Business

Guest Haus presses on in its first year

PARK CITY, Utah. — After relocating from New York City with her family, Guest Haus owner Jennifer Sutton found herself trekking to Salt Lake City for the fresh-pressed juices and cleanses that were a regular ingredient in her diet and lifestyle.

“I started juicing at home a lot and cooking more at home during the pandemic. [I was] going to Salt Lake for a lot of these things and spending a lot of money,” said Sutton. “I thought, ‘this is crazy, why don’t we have something like this up here?’ I was also observing the shift in population here. I came from New York, but we’ve been coming out here a really long time, but just seeing where people were coming from and that they were staying. We had all these people from California, Arizona, and New York. These people are used to having their local cute juice place where they go and have a smoothie or a juice and a salad, and that’s part of their routine two to three days a week. We didn’t really have that here.”

Sutton saw a gap in the market, created a business plan, and sought out a space to make this idea a reality. In its first form, Guest Haus focused on fresh juices and smoothies but quickly adapted to bring salads, sandwiches, toasts, and other healthy snacks to its menu, along with matcha drinks, coffees, and espressos.

Founding partner Anna Barrett came on board after graduating from the University of Utah, searching for a non-traditional career option.
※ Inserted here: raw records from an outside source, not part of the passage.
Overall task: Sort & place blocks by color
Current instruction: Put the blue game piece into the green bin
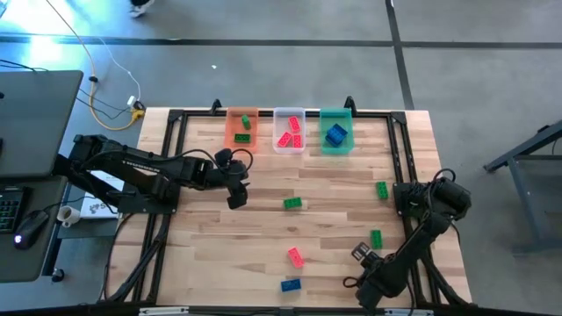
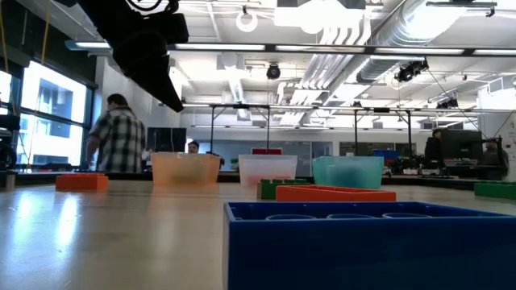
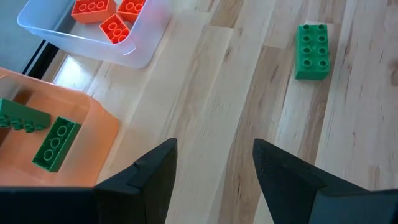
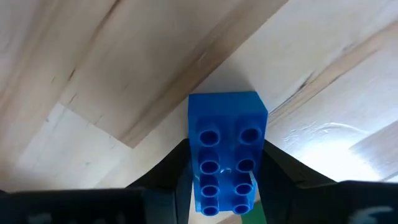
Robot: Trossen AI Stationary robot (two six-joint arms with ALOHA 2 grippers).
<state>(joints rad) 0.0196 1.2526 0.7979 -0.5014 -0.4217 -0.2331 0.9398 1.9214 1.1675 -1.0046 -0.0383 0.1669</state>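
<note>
The small blue studded plastic brick [image 4: 227, 152] sits between the right gripper [image 4: 225, 163]'s two dark fingers, studs facing the wrist camera; it looks light, rigid and smooth-sided, so it should neither deform nor break, though its glossy walls could slip or twist if pinched off-centre. The sensible hold is across the two long flat sides near the middle of its length, which is roughly where the fingers flank it now. Both fingers appear to touch the brick's sides, so the right gripper seems clenched on it (whether it is lifted clear of the light wooden table [image 1: 219, 237] cannot be told). In the overhead view that arm is low at the near right of the table, well apart from the far row of three translucent tubs. The green-tinted tub [image 1: 336, 132] at the right end already holds blue bricks, the clear middle tub [image 1: 289, 130] holds red-orange ones, and the orange tub [image 1: 241, 129] on the left holds green ones. Loose bricks remain: a green brick [image 1: 292, 204] mid-table, a red-orange brick [image 1: 295, 256] and another blue brick [image 1: 291, 284] nearer. The left gripper [image 3: 214, 168] hovers near the orange tub, fingers spread apart and holding nothing.
</note>
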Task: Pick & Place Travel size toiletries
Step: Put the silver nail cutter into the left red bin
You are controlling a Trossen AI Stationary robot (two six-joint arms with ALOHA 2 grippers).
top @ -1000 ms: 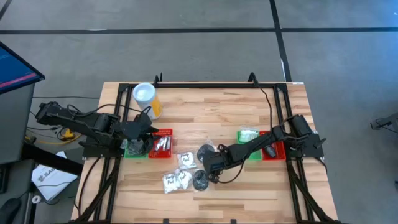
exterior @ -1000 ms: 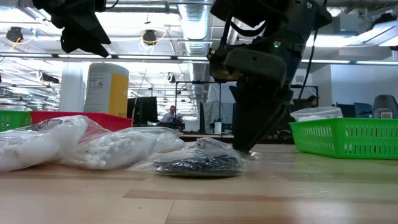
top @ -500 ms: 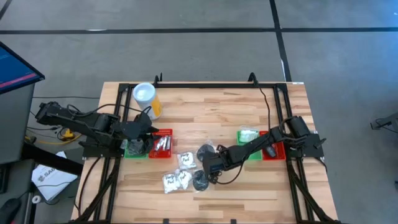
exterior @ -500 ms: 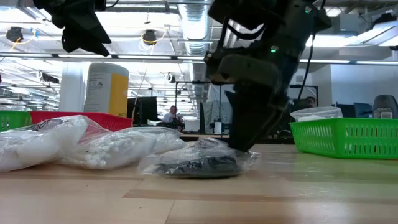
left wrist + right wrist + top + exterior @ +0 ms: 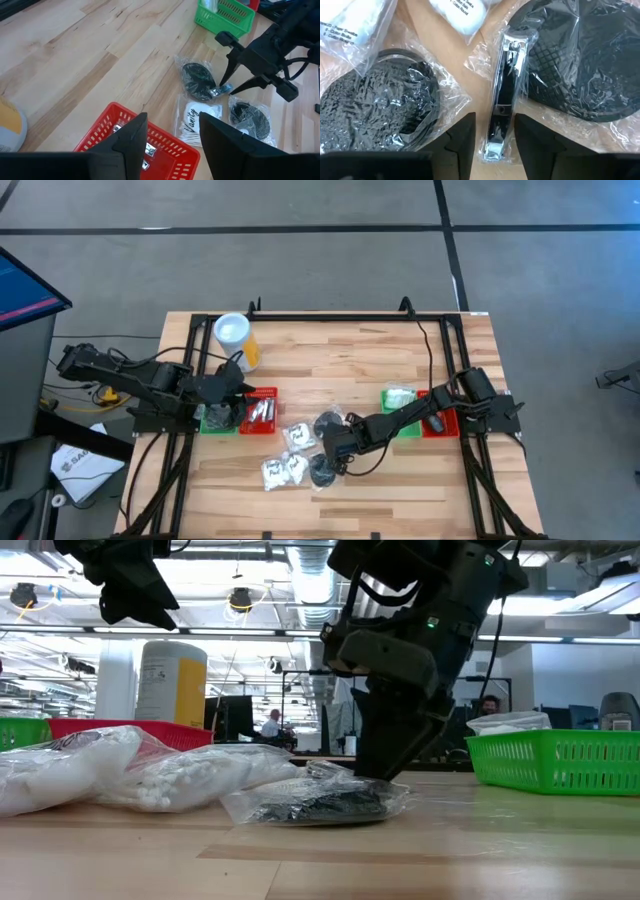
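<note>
The toiletries lie mid-table in clear wraps: two black disc packs (image 5: 330, 423) (image 5: 322, 473), white sachets (image 5: 285, 468) and a silvery nail clipper (image 5: 501, 95) between the discs. My right gripper (image 5: 336, 450) stands open over the clipper, one finger on either side of one of its ends. My left gripper (image 5: 226, 406) hangs open above the trays at the left, with nothing between its fingers (image 5: 131, 142). My right gripper slants down from above, its fingers (image 5: 462, 145) lying along the clipper on either side of one of its ends (image 5: 492, 145). The clipper lies flat on the table in its wrap. I cannot tell whether the fingertips touch the wrap.
A red tray (image 5: 262, 412) with silvery items and a green tray (image 5: 214, 423) sit at the left. A green tray (image 5: 399, 400) and a red tray (image 5: 441, 423) stand at the right. A yellow cylinder with a white top (image 5: 235, 336) stands far left.
In the low view, the clear wrap of the black disc pack under my right gripper has crumpled and spread a little toward the white sachets.
</note>
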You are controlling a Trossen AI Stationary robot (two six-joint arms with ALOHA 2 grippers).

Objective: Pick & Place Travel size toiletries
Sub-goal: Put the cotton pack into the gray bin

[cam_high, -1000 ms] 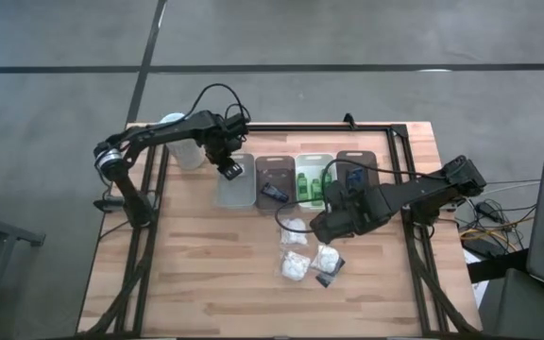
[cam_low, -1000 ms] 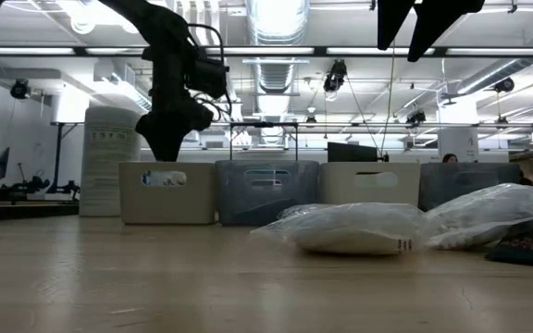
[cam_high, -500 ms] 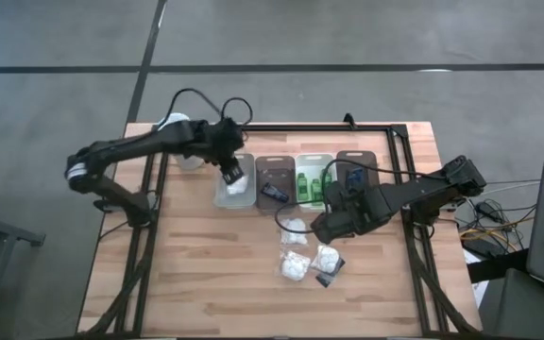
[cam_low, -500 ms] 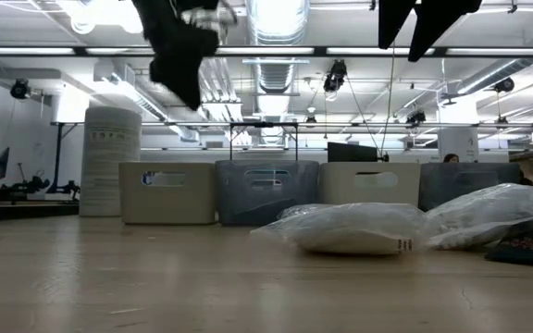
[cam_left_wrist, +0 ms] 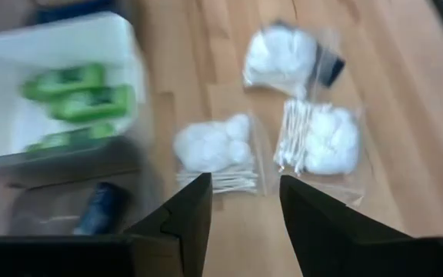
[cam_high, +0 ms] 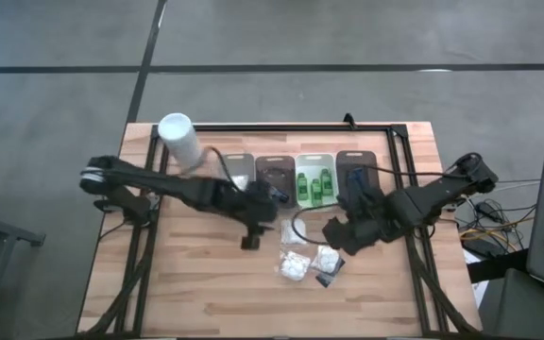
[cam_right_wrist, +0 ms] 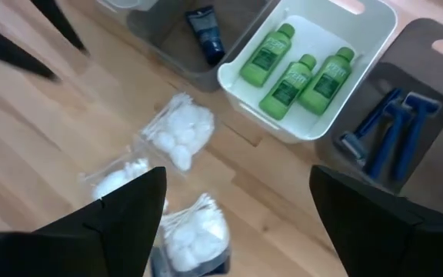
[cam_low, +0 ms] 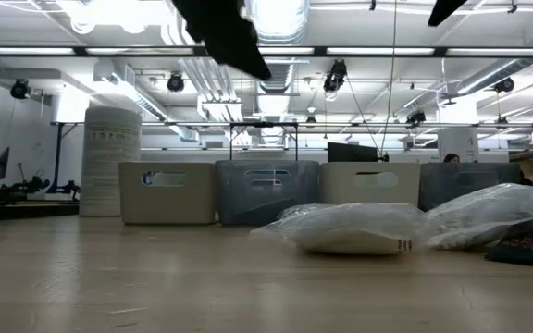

Barrett had suffered a car accident and found a path to recovery through holistic foods. Sutton knew Barrett’s deep dive into functional nutrition would be an excellent match for Guest Haus.

“I really wanted to be local first and tourist second to a certain degree,” said Sutton. “Prospector was really appealing; I just felt like in terms of the next [big] area of Park City, that was where things might be happening. It’s easy for locals to pop in, grab what they need, and go on their way.”

Aside from healthy and fresh foods, the shop incorporated adaptogens and other supplements into its store and food and drink options. Guest Haus has used, and sold mushroom supplements from B Corp certified Rainbo, created by a holistic nutritionist out of Canada, since its opening in September 2021. Guest Haus sources mushroom adaptogen blends from Anima Mundi, an herbalist apothecary out of Brooklyn.

“Something we do a lot is trying to stay on top of the functional wellness, adaptogen type markets. Mushrooms have been a big thing from the beginning,” she said. “There’s just so much research about the benefits of functional mushrooms as part of our diet, whether the tincture or powder extract form. Getting to introduce people to these types of health supplements, I feel there’s been a huge interest in them. We spent a lot of time looking for brands we believed in that tasted good, didn’t ruin a smoothie or a coffee, and are clean.”

Sutton also keeps the menu as local as possible, as she scouts out farmers’ markets and uses local vendors. The adaptogen hot cocoa Lococo is used and sold at Guest Haus, and Luna’s (gluten-free) Kitchen provides the baked goods.

“One really important thing is sourcing as many local and whole foods as possible. For our sandwiches, we source our bread from the baker out in Midway called Hawk and Sparrow; his sourdough is incredible. I’m a big believer that fresher is going to be healthier.”

Guest Haus focuses on healthy diets, but it also focuses on mitigating its environmental impact. Juicing inherently produces a lot of waste because the machines used press juice out of fruits, nuts, or vegetables and leave behind the pulp. However, Guest Haus either composts that pulp or reuses it. The protein bites, for example, reuse pulp from its almond and cashew milks. Its juices and milks come in glass bottles, which Guest Haus will take back and credit the recycler $0.50 per bottle.

Sutton focuses on fresh menus swapping ingredients as they wax and wane with the seasons. Guest Haus also offers fridge stocking services for visitors, part-time locals, weddings, and events. Sutton has formed healthy relationships with like-minded vendors in Park City.

“One of the things I’m loving, and I’ve learned so much, is the importance of quickly jumping in with the local business community here. It’s a very supportive network. I’m just really excited to see how this grows within the community,” said Sutton.

“We’ve had a lot of interest from some of the hotel properties and coffee shops…I think the immediate reception that we’ve had and the support from the community have been so great. It’s so exciting to see what comes in the next few years since we’re not even a year old.”

Sutton has quickly developed Guest Haus into Park City’s ‘cute local juice shop’ and then some in under a year.